“How much Indian are you?”

As a citizen of the Muscogee Creek Nation with brown skin, numerous white people have often asked this question when finding out about my Native American roots.

I’m sure no one means harm when asking the question, but history offers evidence suggesting the nature of the question itself is highly problematic.

Blood quantum is the idea and practice that human beings, mostly Native Americans, are filled with “blood” percentages.

For example, I was issued a Certificate of Indian Blood as a citizen of the Muscogee Creek Nation. My card reads 15/64 percentage, just shy of one-quarter Muscogee Creek.

In reality, I am “one-quarter” Muscogee Creek, but my great-great-grandfather did something a little sneaky. It actually reveals the true reason behind the practice of blood quantum.

When registering for the Dawes Rolls in the late 19th century, he decided to register with a smidge of “white” blood.

Family lore suggested he perpetuated this lie for a number of reasons: (1) better chance for employment, (2) the local barber would cut your hair if you could prove “whiteness,” and/or (3) he wanted to shoot pool at the local watering hole (no full-bloods allowed, you see).

Regardless of the real reason, my great-great-grandfather revealed the true meaning behind blood quantum. It was never about how much Native blood flowed through one’s veins (because, seriously, how can you determine that fact scientifically?).

The real reason behind the practice of blood quantum was to maintain white supremacy and subjugate non-pure whites to lower positions and rank.

In the United States, the federal government used blood quantum to limit Indigenous peoples’ possibility for U.S. citizenship.

Because Native tribes became a conquered people under the authority of the U.S. government (exclusively white males), Natives quickly assimilated the practice of blood quantum into their own tribal governance.

Just because they adopted this concept and practice does not mean they ever bought into this highly offensive undertaking.

In fact, in order for them to receive promised benefits from the federal government, they had to prove “Native” blood. They were in a catch-22 – assimilate or starve.

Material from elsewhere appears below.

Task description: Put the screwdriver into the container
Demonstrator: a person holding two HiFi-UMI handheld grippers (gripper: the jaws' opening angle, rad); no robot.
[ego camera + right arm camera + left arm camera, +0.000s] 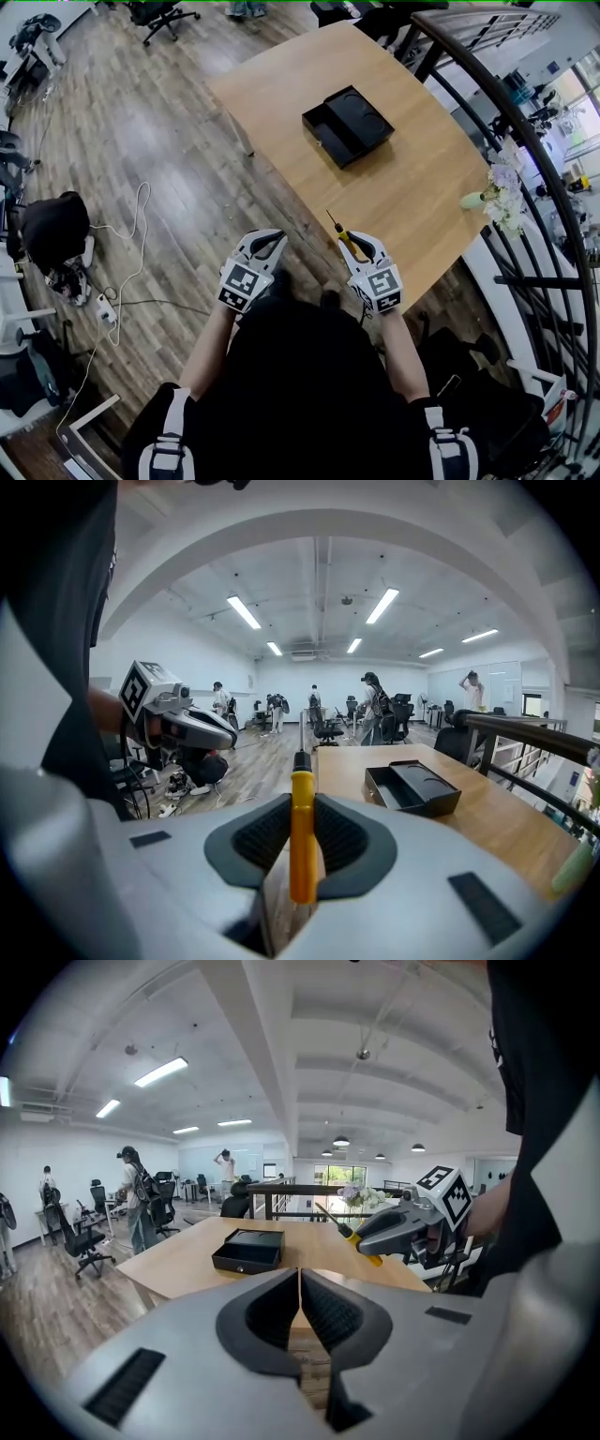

The practice of blood quantum is just another version of white supremacy, demanding proof of existence from darker-skinned people.

How many times have you heard the question asked of a white person, “Hey, how much white are you?” Probably never. However, non-white-skinned people have heard these questions for centuries.

My colleague, Rev. Starlette Thomas, has been advocating for a Raceless Gospel for years. She reminds us that race is a sociopolitical construct created to divide and control fellow human beings.

When humans and communities are defined by race, it immediately sets the tone for dehumanization and devaluation of diversity.

The Raceless Gospel is not a colorless gospel, however. The Raceless Gospel rejects the notion that we are defined by the skin tones we use to divide ourselves and ascribe values based on these distinctions.

The Raceless Gospel, by contrast, begins with the simple notion of love for our fellow humans. Love for others accepts the equitable value of each person while celebrating the diversity of cultures and peoples.

The Raceless Gospel reverberates Paul’s declaration to the Galatian church, “There is no longer Jew or Greek, there is no longer slave or free, there is no longer male and female; for all of you are one in Christ Jesus” (Galatians 3:28).

Humanity cannot afford to divide itself based upon race. We should no longer assign greater value to white skin and lower value to dark skin.

We should stop asking for blood quantum and papers (think voter registration laws) to maintain white dominance. We need a Raceless Gospel.

Good Faith Media is planning to launch the Raceless Gospel Initiative with Rev. Thomas leading the effort. Rev. Thomas will utilize a variety of media platforms and consulting experiences to educate and advocate for a Raceless Gospel.

After the verdict was announced against former police officer Derek Chauvin this week, Rev. Thomas and I sat down to discuss its significance and what we can do to advance the Raceless Gospel.

Her keen compassion for all of God’s creatures captures the essence of Jesus’ teachings. Jesus welcomed all into his presence while advocating for justice among the marginalized and oppressed.

If you want to learn more about the Raceless Gospel Initiative, please read Rev. Thomas’ writings at GoodFaithMedia.org and visit her website at the RacelessGospel.com. And listen to Rev. Thomas – and experience her creativity – in our newly released podcast, “The Raceless Gospel.”

If you want to financially support the launch of the Raceless Gospel Initiative, please consider making a donation at GoodFaithMedia.org/donate. You can earmark your donation for the Raceless Gospel by letting us know in the notes section.

Let’s imagine a world devoid of race, as we celebrate our commonalities and diversities while seeking equality and justice for all people.